Semana sin humo para dejar de fumar. 1 de cada 8 muertes en España, relacionada con el consumo de tabaco

Del 25 al 31 de mayo, bajo el lema "Menos cajetilla y más zapatilla", se celebra la XVIII Semana sin humo, promovida por la Sociedad Española de Medicina de Familia y Comunitaria. Todos los centros de salud de España proponen una semana sin humo, como primer paso para dejar de fumar. Son 124 centros de salud en todo Aragón y más de 2.000 en todo el país, lo que van a participar activamente en esta edición. Estarán implicados 20.000 médicos de familia y personal de enfermería, en el esfuerzo de ayudar a la población fumadora a abandonar este peligroso hábito.

Precisamente, el Día mundial contra el tabaco se celebrará el 31 de mayo, este año con el lema "El tabaco, una amenaza para el desarrollo". Los centros de salud dan consejos para dejar de fumar, dan material divulgativo, y ofrecen información sobre los peligros del tabaquismo pasivo, así como la posibilidad de acceder a tratamientos y terapias a quienes deseen dejar de fumar.

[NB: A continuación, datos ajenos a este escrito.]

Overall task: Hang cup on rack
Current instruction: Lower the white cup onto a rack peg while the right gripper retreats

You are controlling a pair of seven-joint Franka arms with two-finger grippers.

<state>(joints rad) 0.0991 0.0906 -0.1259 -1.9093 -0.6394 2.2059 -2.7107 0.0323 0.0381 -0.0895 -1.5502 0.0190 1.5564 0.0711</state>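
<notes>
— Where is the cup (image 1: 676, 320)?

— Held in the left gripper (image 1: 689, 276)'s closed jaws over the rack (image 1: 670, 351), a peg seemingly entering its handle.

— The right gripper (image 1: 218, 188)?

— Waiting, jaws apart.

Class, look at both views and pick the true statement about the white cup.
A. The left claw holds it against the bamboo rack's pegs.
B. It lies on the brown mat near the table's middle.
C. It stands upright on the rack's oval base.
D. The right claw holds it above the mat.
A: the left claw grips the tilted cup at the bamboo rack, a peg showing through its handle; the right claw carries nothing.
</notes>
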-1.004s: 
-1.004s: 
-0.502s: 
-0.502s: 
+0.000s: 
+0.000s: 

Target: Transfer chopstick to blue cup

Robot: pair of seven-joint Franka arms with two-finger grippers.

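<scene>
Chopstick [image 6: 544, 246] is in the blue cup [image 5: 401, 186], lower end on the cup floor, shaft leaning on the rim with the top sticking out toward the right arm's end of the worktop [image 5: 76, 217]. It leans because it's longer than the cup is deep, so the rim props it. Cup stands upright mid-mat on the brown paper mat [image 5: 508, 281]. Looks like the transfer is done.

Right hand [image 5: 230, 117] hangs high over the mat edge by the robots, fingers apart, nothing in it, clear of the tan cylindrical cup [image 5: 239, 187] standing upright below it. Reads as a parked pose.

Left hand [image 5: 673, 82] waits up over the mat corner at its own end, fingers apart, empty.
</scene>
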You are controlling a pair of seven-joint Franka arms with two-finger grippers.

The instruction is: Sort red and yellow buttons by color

Se apuesta con un abordaje continuo, para hacer frente a la realidad del complejo problema que supone el tabaquismo para la población. Los médicos de familia tienen la obligación de informar a todos los pacientes que acuden a las consultas diariamente sobre los riesgos del tabaco sobre la salud. También deben registrar en la historia clínica el hábito de fumar, como si fuera una constante vital, y aconsejar a todos los fumadores que abandonen el tabaco.

En la presentación de la Semana sin humo se daban a conocer también los resultados de una encuesta realizada en España, titulada "Hacia un futuro sin tabaco", y cuyos resultados son extrapolables también a la provincia de Huesca. De ella se desprende que todavía fuma un 20% de la población, y que hay mayor proporción de fumadores entre los 20 y los 39 años, sin que haya distinción entre sexos.

El 70,1% de los fumadores declaró haber intentado dejar de fumar al menos en una ocasión, y un 17%, lo ha intentado 4 veces o más. El 48% de los ex fumadores dejaron de fumar hace más de 10 años. El 72% lograron dejarlo sin ayuda famacológica ni psicológica. Las medidas más efectivas para reducir el consumo de tabaco son, según los encuestados, avanzar en la prohibición de fumar, aumentar el precio del tabaco y financiar los tratamientos farmacológicos. Un 68,1% se considera expuesto al humo ambiental del tabaco. Un 36,6% percibe un incumplimiento de la normativa que prohibe cerrar en las terrazas totalmente cerradas de bares y restaurantes. Además, un 51,6% considera que debería estar prohibido fumar en fvehículos privados.

Y entre otras cuestiones, finalmente, un 74,8% de los encuestados consideran que la industria del tabaco dificulta el desarrollo de los países por los gastos sanitarios que genera (un 73,6%), los gatos de los ciudadanos y el impacto en la salud.